#### What this task involves:
Transcribe only the lines of the listing below from the one holding "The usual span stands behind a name" through the one holding "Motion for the", inclusive, without any change.
****************
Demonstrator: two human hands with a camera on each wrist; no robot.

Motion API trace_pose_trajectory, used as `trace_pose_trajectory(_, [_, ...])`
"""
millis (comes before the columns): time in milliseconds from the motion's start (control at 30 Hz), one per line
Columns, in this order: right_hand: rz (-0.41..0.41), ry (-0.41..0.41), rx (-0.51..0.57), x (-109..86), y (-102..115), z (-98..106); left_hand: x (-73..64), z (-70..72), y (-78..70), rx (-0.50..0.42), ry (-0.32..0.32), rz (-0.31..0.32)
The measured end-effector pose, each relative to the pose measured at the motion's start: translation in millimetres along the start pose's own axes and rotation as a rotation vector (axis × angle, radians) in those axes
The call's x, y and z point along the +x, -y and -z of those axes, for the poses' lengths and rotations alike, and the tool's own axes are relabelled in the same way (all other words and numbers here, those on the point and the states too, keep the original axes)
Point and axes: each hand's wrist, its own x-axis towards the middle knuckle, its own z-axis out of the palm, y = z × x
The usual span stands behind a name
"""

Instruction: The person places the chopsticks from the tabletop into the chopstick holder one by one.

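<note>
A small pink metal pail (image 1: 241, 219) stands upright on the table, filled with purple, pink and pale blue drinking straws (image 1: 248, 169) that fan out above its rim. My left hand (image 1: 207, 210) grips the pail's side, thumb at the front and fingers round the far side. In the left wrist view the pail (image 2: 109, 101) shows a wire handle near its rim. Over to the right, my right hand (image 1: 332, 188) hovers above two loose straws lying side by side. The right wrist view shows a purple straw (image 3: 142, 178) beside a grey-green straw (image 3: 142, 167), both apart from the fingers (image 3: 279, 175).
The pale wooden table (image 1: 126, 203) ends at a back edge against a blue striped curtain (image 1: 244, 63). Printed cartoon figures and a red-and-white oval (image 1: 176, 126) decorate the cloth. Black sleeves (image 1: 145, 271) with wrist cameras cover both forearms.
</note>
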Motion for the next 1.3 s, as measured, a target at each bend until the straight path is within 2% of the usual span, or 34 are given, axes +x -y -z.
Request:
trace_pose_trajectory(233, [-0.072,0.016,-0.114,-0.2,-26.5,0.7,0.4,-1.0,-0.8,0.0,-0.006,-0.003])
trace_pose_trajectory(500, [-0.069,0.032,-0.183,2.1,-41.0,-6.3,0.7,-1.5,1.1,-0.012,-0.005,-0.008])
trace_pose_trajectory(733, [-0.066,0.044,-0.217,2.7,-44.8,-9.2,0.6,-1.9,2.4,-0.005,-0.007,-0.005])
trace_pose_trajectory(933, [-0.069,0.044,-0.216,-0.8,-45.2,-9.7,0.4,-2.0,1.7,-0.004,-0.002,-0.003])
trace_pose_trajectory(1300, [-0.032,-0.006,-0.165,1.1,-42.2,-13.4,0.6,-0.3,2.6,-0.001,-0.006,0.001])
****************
#### Exercise output:
The usual span stands behind a name
"""

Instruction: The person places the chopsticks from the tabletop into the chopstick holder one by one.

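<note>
A small pink metal pail (image 1: 241, 219) stands upright on the table, filled with purple, pink and pale blue drinking straws (image 1: 248, 169) that fan out above its rim. My left hand (image 1: 207, 210) grips the pail's side, thumb at the front and fingers round the far side. In the left wrist view the pail (image 2: 109, 101) shows a wire handle near its rim. Over to the right, my right hand (image 1: 332, 188) hovers above two loose straws lying side by side. The right wrist view shows a purple straw (image 3: 142, 178) beside a grey-green straw (image 3: 142, 167), both apart from the fingers (image 3: 279, 175).
The pale wooden table (image 1: 126, 203) ends at a back edge against a blue striped curtain (image 1: 244, 63). Printed cartoon figures and a red-and-white oval (image 1: 176, 126) decorate the cloth. Black sleeves (image 1: 145, 271) with wrist cameras cover both forearms.
</note>
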Motion for the next 1.3 s, as measured, a target at each bend until the straight path is within 2% of the usual span, or 34 are given, axes +x -y -z.

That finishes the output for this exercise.